Шурик именно так и думал, но послушно рассмеялся.

– А как деревня ваша называется?

– Да так и называется, – пожал плечами Иван. – Деревня. Тут других-то и нет.

* * *

На окраине Деревни Иван вдруг запнулся, обернулся к Шурику и приказал:

– Туда гляди и пошли.

Шурик посмотрел в направлении Ивановой руки, но ничего примечательного не заметил. Поле, ромашка аптечная и полдесятка симпатичных коров черно-белой масти, как с пакета молока.

– Хорошие, – вежливо сказал Шурик.

– А? – переспросил Иван.

– Коровы хорошие.

– А. Да, хорошие… Да не поворачивайся ты! – Иван довольно грубо схватил Шурика за трицепс.

Шурик замер.

– Не поворачивайся, – повторил Иван уже спокойнее. – Ты на поле смотри, а влево голову не верти, сечешь?

– Секу, – соврал Шурик.

– Слева, – пояснил Иван, – дом кузнеца. Смотреть туда без надобности.

– А почему?

Иван немного помялся, бесцеремонно схватил Шурика на этот раз за подбородок, приблизил лицо и прошептал:

– У кузнеца дочь – горгона. На кого посмотрит – все. Конец. Он ее обычно на сеновале прячет, но это когда гости. А так она по дому вольно расхаживает, может еще и на двор выйти. Так что не глазей в ту сторону от греха.

Шурик осторожно захихикал.

– Зря смеешься. Вот по весне мельников сын к кузнецу заходил.
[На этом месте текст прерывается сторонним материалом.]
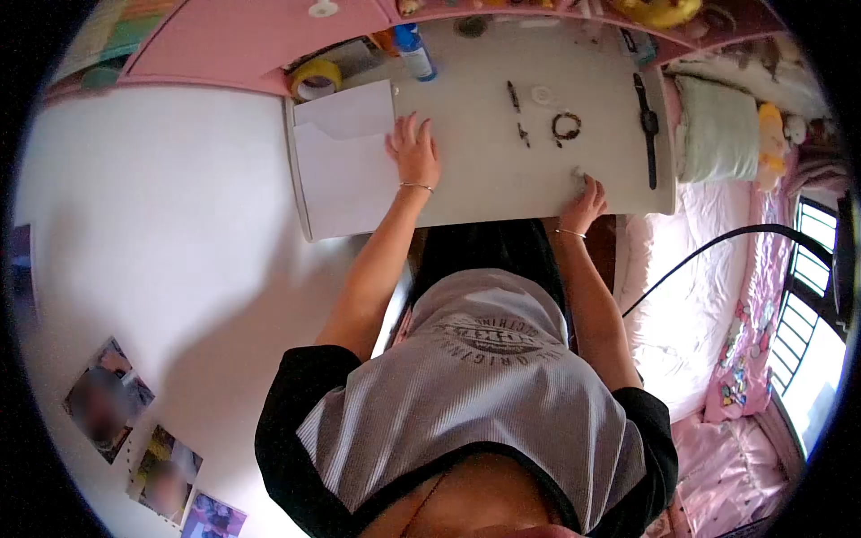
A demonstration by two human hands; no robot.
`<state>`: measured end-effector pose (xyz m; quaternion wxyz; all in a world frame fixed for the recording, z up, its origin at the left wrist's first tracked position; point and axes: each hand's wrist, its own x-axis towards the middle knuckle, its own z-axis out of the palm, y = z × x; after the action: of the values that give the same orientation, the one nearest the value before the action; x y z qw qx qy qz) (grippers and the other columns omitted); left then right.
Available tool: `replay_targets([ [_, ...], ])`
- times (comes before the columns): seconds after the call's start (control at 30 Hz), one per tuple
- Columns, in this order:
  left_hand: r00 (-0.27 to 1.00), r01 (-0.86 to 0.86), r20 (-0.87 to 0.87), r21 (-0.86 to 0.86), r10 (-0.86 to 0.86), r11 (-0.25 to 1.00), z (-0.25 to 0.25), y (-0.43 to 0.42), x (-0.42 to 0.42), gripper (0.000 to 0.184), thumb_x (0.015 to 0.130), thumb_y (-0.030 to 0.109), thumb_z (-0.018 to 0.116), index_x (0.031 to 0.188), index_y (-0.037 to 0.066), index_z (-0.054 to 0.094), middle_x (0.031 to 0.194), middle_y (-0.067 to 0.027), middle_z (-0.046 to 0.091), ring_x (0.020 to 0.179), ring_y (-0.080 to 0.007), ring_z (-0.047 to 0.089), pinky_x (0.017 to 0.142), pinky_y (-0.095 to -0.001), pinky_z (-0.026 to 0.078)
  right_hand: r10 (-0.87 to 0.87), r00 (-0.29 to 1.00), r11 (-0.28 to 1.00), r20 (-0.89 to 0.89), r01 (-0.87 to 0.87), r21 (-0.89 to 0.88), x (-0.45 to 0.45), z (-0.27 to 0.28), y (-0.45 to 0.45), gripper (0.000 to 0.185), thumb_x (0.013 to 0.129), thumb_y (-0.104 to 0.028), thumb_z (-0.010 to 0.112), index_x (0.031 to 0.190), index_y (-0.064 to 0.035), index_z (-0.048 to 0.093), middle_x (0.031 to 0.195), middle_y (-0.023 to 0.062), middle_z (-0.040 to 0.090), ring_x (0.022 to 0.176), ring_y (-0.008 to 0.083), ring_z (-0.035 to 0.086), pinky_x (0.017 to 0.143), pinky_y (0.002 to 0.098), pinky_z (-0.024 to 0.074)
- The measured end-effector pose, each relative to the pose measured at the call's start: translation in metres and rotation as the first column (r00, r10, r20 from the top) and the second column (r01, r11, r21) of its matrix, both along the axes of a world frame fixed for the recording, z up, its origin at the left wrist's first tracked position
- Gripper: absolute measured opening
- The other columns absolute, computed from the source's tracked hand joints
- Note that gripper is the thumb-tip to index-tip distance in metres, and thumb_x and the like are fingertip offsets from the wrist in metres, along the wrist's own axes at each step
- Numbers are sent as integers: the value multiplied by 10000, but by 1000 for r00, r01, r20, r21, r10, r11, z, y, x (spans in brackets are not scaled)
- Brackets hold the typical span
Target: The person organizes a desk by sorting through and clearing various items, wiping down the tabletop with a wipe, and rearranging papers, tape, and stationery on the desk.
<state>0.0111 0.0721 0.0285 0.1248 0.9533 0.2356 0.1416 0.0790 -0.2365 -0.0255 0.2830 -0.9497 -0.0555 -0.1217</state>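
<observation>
My left hand rests with fingers spread on the desk, its fingertips at the right edge of white paper sheets. Near the desk's front right edge is my right hand, its fingers bent beside a small, pale object too small to make out. Farther back lie a black pen, a small dark piece, a beaded bracelet and a white ring-shaped item. A black watch lies at the right side.
Yellow tape and a blue-and-white bottle stand at the back left, under a pink shelf. Right of the desk are a green cushion and a pink bed. A black cable arcs at the right.
</observation>
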Motion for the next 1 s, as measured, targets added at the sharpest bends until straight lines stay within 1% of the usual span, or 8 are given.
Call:
replay_targets([
  [0.13,963,267,112,-264,-245,927,-2,-34,45,319,749,123,613,1048,84,511,1144,-106,475,1056,-286,465,856,-422,372,-9,998,999,-68,12,49,-1,0,-3,468,731,61,436,1163,-108,497,1231,145,430,1117,379,342,939,486,296],
  [0.3,994,77,103,-578,-21,812,-7,-103,92,388,720,166,659,1024,21,466,998,-172,497,957,-323,503,803,-402,419,-6,998,997,-67,11,79,-1,0,-3,464,730,57,448,1161,-107,497,1212,146,438,1096,378,356,941,487,297],
  [0.4,986,-161,-107,-503,124,849,-23,-118,122,408,754,169,638,1071,-16,460,1098,-193,488,1015,-322,495,835,-410,446,29,996,998,-88,-24,60,1,0,-8,446,751,47,442,1168,-104,496,1208,145,445,1099,367,370,938,485,296],
  [0.5,982,-141,-169,-402,78,905,-60,-116,142,484,721,173,661,1105,-35,453,1145,-216,474,1056,-337,468,835,-410,443,75,996,997,-50,-74,35,3,2,-12,408,786,17,434,1176,-88,490,1208,146,454,1115,350,383,938,485,288],
  [0.63,961,-119,-270,-573,-50,811,-18,-89,118,268,713,169,627,882,-36,588,926,-211,596,908,-330,557,794,-404,456,124,992,992,-6,-124,30,2,0,-12,373,825,-37,425,1193,-67,476,1206,146,466,1139,332,391,951,488,266],
  [0.83,955,-236,11,-578,297,781,17,-9,-19,202,657,163,625,815,37,626,752,-119,623,765,-317,579,701,-395,465,166,986,986,18,-166,23,1,14,-6,391,776,-69,503,1166,-64,480,1194,157,457,1124,326,381,941,497,271],
  [0.9,950,-293,54,-188,308,937,18,40,-70,188,676,158,610,824,44,633,744,-111,621,740,-301,580,687,-402,467,131,991,990,26,-132,41,-1,22,-1,390,766,-64,521,1154,-66,487,1188,157,459,1120,333,378,932,495,281],
  [1.0,898,-435,26,-84,439,896,22,96,-118,171,701,156,594,829,50,636,762,-119,620,777,-297,577,711,-395,468,106,994,994,21,-107,37,-1,18,-1,414,769,2,440,1174,-69,489,1159,170,479,1099,339,415,931,475,278],
])
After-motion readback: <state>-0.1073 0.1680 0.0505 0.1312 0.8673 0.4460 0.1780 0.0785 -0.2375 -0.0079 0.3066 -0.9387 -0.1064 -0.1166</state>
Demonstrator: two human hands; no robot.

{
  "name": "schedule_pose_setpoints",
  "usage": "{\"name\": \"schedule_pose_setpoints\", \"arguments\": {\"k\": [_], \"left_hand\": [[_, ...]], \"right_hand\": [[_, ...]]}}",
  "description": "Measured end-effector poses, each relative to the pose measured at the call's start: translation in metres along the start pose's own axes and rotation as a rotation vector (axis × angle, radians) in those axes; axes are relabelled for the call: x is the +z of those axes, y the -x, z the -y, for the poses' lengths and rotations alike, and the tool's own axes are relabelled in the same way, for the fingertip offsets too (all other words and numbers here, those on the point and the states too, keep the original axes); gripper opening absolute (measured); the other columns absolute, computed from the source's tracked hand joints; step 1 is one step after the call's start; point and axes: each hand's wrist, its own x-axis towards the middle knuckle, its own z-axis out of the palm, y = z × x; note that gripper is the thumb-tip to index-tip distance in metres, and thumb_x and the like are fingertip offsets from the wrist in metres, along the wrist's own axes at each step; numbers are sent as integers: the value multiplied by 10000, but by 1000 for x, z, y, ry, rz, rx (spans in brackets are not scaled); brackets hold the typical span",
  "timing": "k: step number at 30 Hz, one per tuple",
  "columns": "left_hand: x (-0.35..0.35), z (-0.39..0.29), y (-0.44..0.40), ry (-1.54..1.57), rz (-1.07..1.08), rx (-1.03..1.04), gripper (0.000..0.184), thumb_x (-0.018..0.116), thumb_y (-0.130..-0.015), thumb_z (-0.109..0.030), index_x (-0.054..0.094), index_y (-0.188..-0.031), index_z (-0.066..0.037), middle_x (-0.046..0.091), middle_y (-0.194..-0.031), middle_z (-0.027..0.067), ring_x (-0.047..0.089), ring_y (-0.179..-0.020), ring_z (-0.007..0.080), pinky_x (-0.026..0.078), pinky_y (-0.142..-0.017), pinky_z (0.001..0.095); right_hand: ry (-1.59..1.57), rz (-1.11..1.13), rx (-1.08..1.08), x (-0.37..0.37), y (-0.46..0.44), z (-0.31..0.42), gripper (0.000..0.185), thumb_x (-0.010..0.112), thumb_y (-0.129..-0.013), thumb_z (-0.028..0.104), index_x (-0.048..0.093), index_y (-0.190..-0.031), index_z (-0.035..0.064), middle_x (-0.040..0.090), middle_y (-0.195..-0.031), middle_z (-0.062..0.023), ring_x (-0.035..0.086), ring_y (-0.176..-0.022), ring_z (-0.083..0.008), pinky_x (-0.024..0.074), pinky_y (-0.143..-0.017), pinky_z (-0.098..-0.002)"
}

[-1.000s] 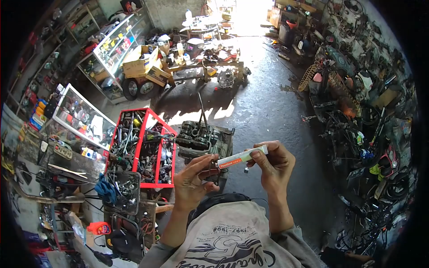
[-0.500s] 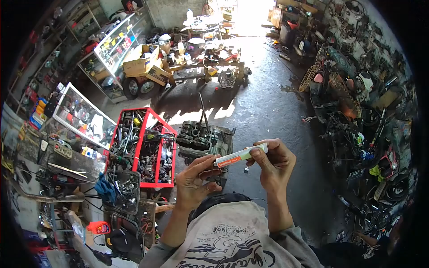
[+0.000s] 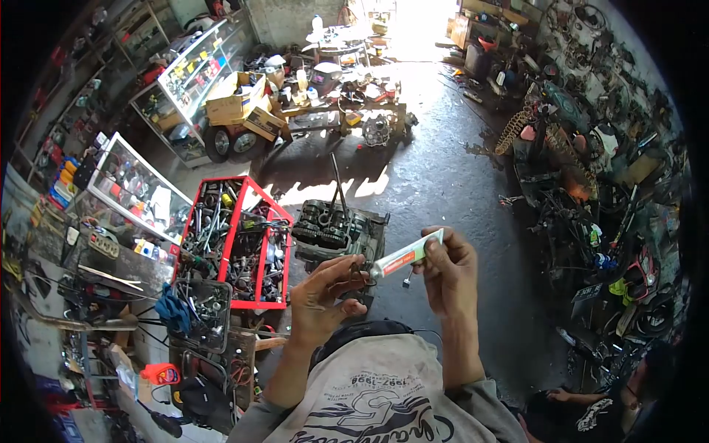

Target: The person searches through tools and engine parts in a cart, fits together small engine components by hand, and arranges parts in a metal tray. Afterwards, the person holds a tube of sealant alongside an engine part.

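My right hand [image 3: 452, 269] pinches the flat crimped end of a white sealant tube [image 3: 405, 256] with orange and green print. The tube tilts, its nozzle end pointing down and left toward my left hand [image 3: 325, 290]. The fingers of that hand are curled, with the thumb lower and apart from them. A small dark, thin thing shows at its fingertips, close to the nozzle; I cannot make out what it is. Beyond my hands an engine cylinder head [image 3: 332, 225] rests on a stand, with a long dark rod rising from it.
Left of the engine part stands a red tool tray [image 3: 235, 244] full of tools. A metal tray [image 3: 203, 314] of small parts and a blue rag [image 3: 173, 310] lie nearer. Motorcycle parts [image 3: 576, 162] crowd the right side. Another person [image 3: 591, 406] is at the lower right.
The tube has turned and its nozzle end now shows by my left fingertips. My right hand has shifted slightly down and left. A person has come into view at the lower right.
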Motion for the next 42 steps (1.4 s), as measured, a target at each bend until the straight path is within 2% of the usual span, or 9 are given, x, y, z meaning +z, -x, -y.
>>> {"name": "schedule_pose_setpoints", "arguments": {"k": [1,2,5,9,12,14,23,25,42], "left_hand": [[1,0,0,8,-30,-15,580,749,-722,-40,508,-1248,-3,538,-1209,177,602,-1023,260,577,-775,290],[2,-2,0,9,-31,-11,580,749,-722,-40,508,-1248,-3,538,-1209,177,602,-1023,260,577,-775,290],[5,-9,1,117,-73,-165,582,723,-729,14,495,-1264,-13,544,-1204,172,618,-984,258,581,-751,289],[7,-8,1,110,-58,-133,611,726,-713,41,491,-1272,-26,536,-1203,165,624,-962,255,581,-748,293],[9,-7,0,110,-59,-101,626,729,-703,58,485,-1274,-18,530,-1202,158,624,-952,249,578,-760,297],[10,-9,0,127,-70,-97,630,730,-700,66,482,-1274,-10,526,-1202,155,624,-948,246,576,-767,301],[12,-12,-1,96,-77,-96,650,722,-682,115,469,-1273,20,526,-1197,148,614,-971,245,579,-776,307],[10,-13,0,90,-20,-107,632,658,-725,152,452,-1298,-18,501,-1231,133,592,-1038,223,547,-863,312],[8,-11,0,66,-23,-110,630,690,-708,127,470,-1282,-13,506,-1213,126,603,-1021,231,554,-845,311]], "right_hand": [[-126,-17,111,-2,-1,-2,147,615,-856,39,591,-981,-36,637,-848,-106,608,-679,-138,519,-609,-233],[-124,-13,111,-3,-1,-4,147,615,-856,39,591,-981,-36,637,-848,-106,608,-679,-138,519,-609,-233],[-409,-12,374,-8,1,-12,167,614,-853,36,583,-1002,-34,629,-893,-99,599,-744,-143,510,-662,-207],[-468,-31,386,2,6,-14,144,594,-867,37,580,-996,-26,632,-878,-98,612,-727,-146,517,-651,-214],[-308,-28,276,5,5,-14,124,582,-876,39,571,-983,-23,637,-872,-99,625,-708,-150,514,-622,-224],[-149,-79,105,7,4,-15,114,579,-877,39,564,-974,-20,641,-858,-105,633,-693,-152,513,-604,-231],[-145,-40,53,13,2,-12,95,581,-868,16,566,-947,-34,644,-834,-117,629,-678,-143,520,-619,-237],[-138,-42,51,14,2,-11,89,580,-867,14,569,-941,-34,645,-835,-120,629,-676,-144,522,-619,-237],[-83,-23,-5,14,2,-13,74,594,-858,5,578,-918,-36,646,-815,-116,629,-670,-145,533,-605,-247]]}}
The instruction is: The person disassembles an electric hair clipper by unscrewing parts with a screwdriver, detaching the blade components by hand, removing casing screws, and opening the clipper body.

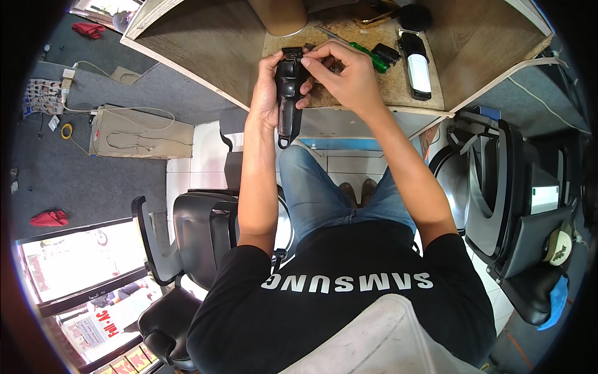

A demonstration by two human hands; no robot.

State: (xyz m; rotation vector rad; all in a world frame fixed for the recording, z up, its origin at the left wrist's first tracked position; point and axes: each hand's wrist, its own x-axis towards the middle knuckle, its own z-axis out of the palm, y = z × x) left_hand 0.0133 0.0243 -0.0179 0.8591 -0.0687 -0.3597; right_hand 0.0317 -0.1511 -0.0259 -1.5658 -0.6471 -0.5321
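Note:
A black hair clipper [288,93] is in my left hand [266,90], its blade end pointing away from me and its hanging loop toward my body. The fingers of that hand wrap around the casing from both sides. My right hand [346,73] reaches in from the right, thumb and fingertips closed together beside the clipper's head. Whatever is between those fingertips is too small or hidden to make out. Just beyond my right hand lie a green-handled screwdriver [375,60] and a small black piece [387,52].
The wooden cabinet shelf [324,98] has raised side walls. On it, a black-and-white clipper [418,71] lies at right, and a brown cylindrical container [278,17] stands at the back. Black salon chairs [202,230] flank me. A cardboard box [142,132] sits at left.

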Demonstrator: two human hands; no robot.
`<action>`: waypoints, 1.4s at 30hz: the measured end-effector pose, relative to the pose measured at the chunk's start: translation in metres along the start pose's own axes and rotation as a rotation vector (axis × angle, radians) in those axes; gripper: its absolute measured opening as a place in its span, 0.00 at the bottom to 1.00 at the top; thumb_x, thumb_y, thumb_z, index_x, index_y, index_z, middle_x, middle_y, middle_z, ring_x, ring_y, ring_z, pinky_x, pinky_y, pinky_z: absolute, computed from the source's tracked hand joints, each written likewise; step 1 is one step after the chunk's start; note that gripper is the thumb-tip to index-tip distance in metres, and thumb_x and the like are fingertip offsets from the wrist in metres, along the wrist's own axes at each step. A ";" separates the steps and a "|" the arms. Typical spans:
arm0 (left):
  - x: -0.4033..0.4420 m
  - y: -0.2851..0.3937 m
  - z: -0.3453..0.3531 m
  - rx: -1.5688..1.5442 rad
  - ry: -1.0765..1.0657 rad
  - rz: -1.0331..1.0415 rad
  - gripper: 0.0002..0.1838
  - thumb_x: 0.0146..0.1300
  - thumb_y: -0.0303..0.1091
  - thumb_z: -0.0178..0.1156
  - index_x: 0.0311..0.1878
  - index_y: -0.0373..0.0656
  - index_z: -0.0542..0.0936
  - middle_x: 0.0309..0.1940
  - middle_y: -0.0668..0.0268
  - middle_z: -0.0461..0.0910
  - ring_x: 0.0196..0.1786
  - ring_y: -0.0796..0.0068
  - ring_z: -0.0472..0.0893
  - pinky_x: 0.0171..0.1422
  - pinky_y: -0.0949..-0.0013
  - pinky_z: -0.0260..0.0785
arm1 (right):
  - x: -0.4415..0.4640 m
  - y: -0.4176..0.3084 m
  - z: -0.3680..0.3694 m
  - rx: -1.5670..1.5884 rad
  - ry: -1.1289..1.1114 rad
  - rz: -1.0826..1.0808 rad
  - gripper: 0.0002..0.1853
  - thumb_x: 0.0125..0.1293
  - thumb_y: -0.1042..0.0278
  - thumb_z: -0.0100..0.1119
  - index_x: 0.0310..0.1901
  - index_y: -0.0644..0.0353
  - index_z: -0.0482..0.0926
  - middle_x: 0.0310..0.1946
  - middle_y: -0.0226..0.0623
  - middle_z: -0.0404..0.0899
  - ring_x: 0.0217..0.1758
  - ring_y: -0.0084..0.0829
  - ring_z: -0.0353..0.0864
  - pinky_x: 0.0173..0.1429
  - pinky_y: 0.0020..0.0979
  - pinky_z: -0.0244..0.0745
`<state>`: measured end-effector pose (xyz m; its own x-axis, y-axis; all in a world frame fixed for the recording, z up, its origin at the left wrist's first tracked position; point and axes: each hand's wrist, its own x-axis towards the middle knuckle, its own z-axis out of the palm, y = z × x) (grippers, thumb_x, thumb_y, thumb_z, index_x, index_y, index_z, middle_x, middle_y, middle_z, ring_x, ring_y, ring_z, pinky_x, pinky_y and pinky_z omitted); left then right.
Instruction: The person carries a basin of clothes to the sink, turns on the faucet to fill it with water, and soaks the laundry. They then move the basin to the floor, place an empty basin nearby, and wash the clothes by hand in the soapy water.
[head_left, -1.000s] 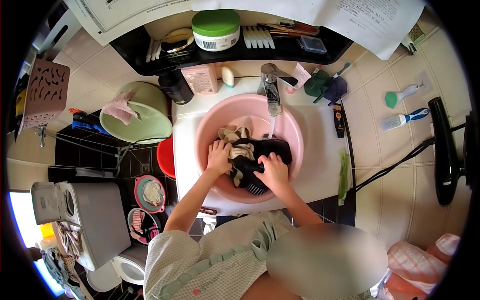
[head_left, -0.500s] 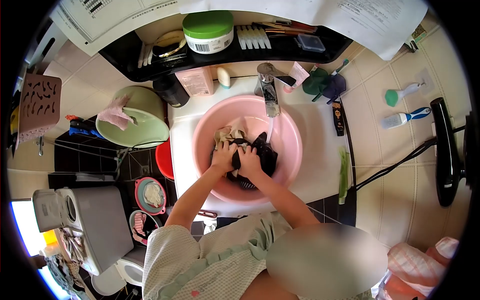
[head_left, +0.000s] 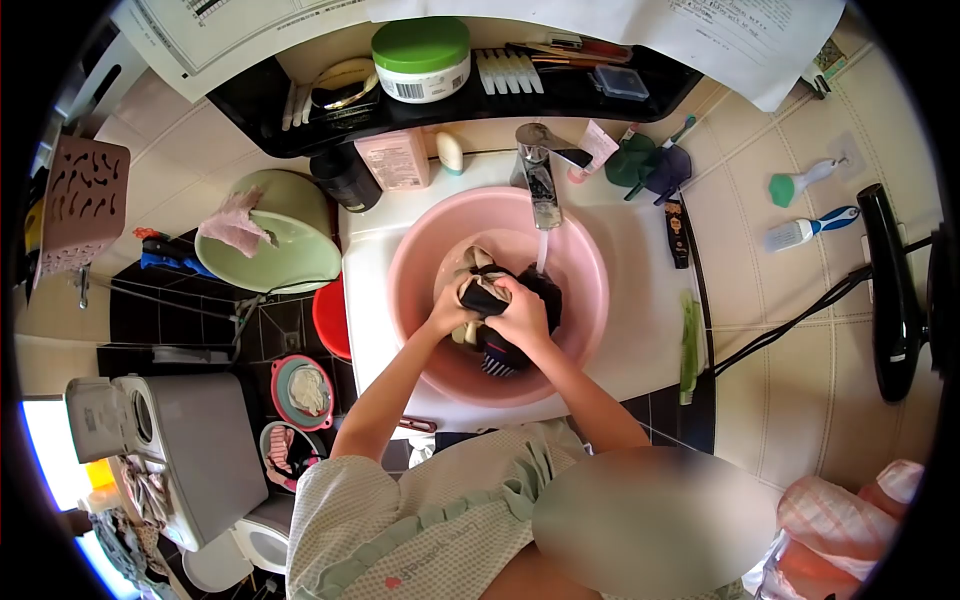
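A large pink basin (head_left: 399, 300) sits in the white sink and holds dark and beige clothes. My left hand (head_left: 453, 309) and my right hand (head_left: 521, 314) are closed around a bunched black cloth (head_left: 484, 299) in the basin. Their fingers meet near its middle. Beige cloth (head_left: 466, 334) lies beside my left hand, and a striped dark piece (head_left: 500, 362) rests below the hands. From the metal faucet (head_left: 542, 190) a stream of water runs into the basin, close to the dark cloth right of my right hand.
A pink box (head_left: 395, 160) and a dark bottle (head_left: 345, 180) stand behind the basin. Toothbrush cups (head_left: 665, 172) are at the back right. A green bucket (head_left: 305, 262) is on the left. A hair dryer (head_left: 890, 300) hangs on the right wall.
My hands have drawn together and lifted a bunched black cloth between them; before, they pressed down on the pile. More of the striped piece shows. The whole view has shifted slightly.
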<state>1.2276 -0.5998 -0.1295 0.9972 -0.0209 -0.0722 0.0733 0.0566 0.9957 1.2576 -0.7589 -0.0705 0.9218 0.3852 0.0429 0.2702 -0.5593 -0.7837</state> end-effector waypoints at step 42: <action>-0.022 0.006 -0.002 -0.041 0.155 0.047 0.42 0.31 0.20 0.72 0.53 0.45 0.62 0.43 0.69 0.65 0.49 0.75 0.68 0.55 0.73 0.63 | 0.005 -0.031 -0.021 -0.133 -0.106 -0.415 0.19 0.35 0.81 0.59 0.35 0.56 0.78 0.37 0.32 0.74 0.40 0.40 0.72 0.46 0.36 0.71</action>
<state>1.2063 -0.5970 -0.1225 0.9899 0.1367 -0.0364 0.0235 0.0948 0.9952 1.2595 -0.7551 -0.0324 0.6962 0.6659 0.2681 0.6510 -0.4283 -0.6267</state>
Посидели они, выпили вроде. Дождь еще шел. Ну вот, значит, сидели они, сидели, а там мельников Володька и домой засобирался. За забор вышел – дождь в грозу перешел. А Володька у кузнеца зонт забыл. Ну и решил вернуться. У нас тут зонт – редкая вещица, ценная. ЦУМов мы не держим. Вернулся в дом, значит, а горгона как раз спустилась. Посмотрела она на него – и все. Нет больше Володьки.

– Помер? – осторожно спросил Шурик.

– Да если б помер, – махнул рукой Иван. – Пропал Володька. Вот на месте и пропал. Был человек – и нет его.

– А милицию вы тоже не держите? – уточнил Шурик.

– К чему она нам? – удивился Иван. – У нас тут все свое. И милиция, и суд. А ты как думаешь?

Шурик поежился, несмотря на плюс тридцать.

– Я, – осторожно начал он, – думаю, что все горгоны остались на страницах переизданий мифов Древней Греции. А кузнец вашего Володю, думаю, по пьянке стукнул неудачно и закопал в огороде.

– Вы, – вздохнул Иван, – городские, в жизни смыслите мало. Вам окно в настоящее телевизор загораживает. Убил-закопал… Ты в жизни много раз видел, как человек человека убил да закопал? То-то же. А всё туда же. Криминальная хроника.

– Я, – Шурик поправил очки, – в жизни и горгон ни разу не видел.

– Вот и не увидишь, дай господь. Если, конечно, глазеть на кузнецовый дом не станешь…

Иван резко остановился и охнул. Навстречу по пыльной деревенской дороге медленно катилась телега, запряженная усталой, видимо, очень пожилой лошадью.

– Вспомнишь черта, – прошептал Иван.